Would you please return the lines of the material that contain the word "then"?

» SOURCE DATA
######

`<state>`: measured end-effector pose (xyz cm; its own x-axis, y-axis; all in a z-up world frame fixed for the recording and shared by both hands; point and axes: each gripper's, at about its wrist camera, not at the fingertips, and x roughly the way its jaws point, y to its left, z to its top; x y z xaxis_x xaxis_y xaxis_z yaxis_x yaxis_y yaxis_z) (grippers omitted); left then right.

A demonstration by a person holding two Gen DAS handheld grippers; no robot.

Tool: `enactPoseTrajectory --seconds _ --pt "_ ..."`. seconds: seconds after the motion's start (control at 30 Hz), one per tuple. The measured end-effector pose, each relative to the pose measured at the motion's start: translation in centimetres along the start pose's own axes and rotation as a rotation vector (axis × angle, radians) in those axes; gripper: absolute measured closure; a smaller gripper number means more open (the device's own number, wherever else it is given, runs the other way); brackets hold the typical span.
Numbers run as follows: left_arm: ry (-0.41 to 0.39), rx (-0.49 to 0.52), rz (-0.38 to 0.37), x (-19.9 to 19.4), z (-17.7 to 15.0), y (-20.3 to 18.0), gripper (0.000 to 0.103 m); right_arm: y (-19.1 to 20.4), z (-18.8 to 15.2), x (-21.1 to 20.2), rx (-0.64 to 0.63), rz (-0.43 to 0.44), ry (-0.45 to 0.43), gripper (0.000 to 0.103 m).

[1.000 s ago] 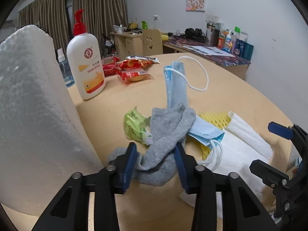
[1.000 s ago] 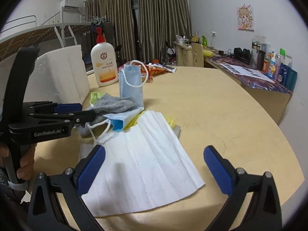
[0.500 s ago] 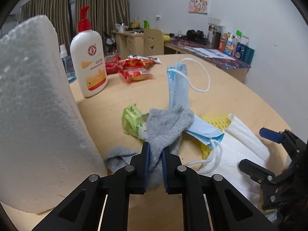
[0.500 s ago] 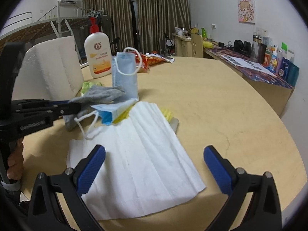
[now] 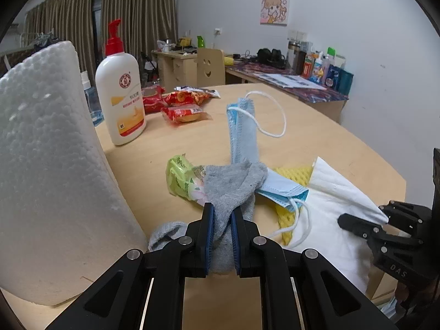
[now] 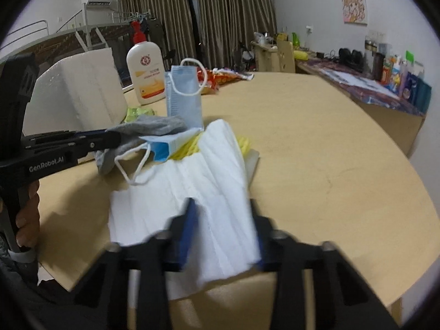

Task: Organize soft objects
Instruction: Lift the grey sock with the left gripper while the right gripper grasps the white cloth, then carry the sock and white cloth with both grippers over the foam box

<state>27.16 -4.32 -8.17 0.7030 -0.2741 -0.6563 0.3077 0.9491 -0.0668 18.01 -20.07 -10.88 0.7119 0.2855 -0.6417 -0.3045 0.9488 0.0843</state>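
My left gripper [image 5: 222, 220] is shut on a grey sock [image 5: 233, 185], which lies in a pile on the round wooden table [image 5: 316, 143]. The sock also shows in the right wrist view [image 6: 150, 125]. Blue face masks [image 5: 243, 132] and a yellow foam net [image 5: 291, 173] lie in the pile. A white tissue sheet [image 6: 209, 192] spreads toward the near table edge. My right gripper [image 6: 224, 231] has its jaws close around the tissue's near part, blurred by motion; the jaws are still a tissue-width apart.
A white foam block [image 5: 49, 178] stands at the left. A lotion pump bottle [image 5: 121, 90] and red snack packets [image 5: 184, 110] sit behind. A green wrapper [image 5: 180, 177] lies by the sock. A desk with bottles [image 5: 324, 66] stands along the far wall.
My left gripper closed on the grey sock and stays shut on it. My right gripper's jaws narrowed from wide open and moved onto the white tissue.
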Motion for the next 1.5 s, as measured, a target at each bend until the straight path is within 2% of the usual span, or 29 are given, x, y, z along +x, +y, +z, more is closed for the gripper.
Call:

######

» RESULT
`<state>`: measured end-effector pose (xyz cm; its own x-axis, y-axis; all in a z-up world frame fixed for the recording and shared by both hands; point and axes: each gripper's, at about its wrist camera, not at the fingertips, and x roughly the way its jaws point, y to its left, z to its top; x y z xaxis_x xaxis_y xaxis_z yaxis_x yaxis_y yaxis_z) (grippers omitted); left then right.
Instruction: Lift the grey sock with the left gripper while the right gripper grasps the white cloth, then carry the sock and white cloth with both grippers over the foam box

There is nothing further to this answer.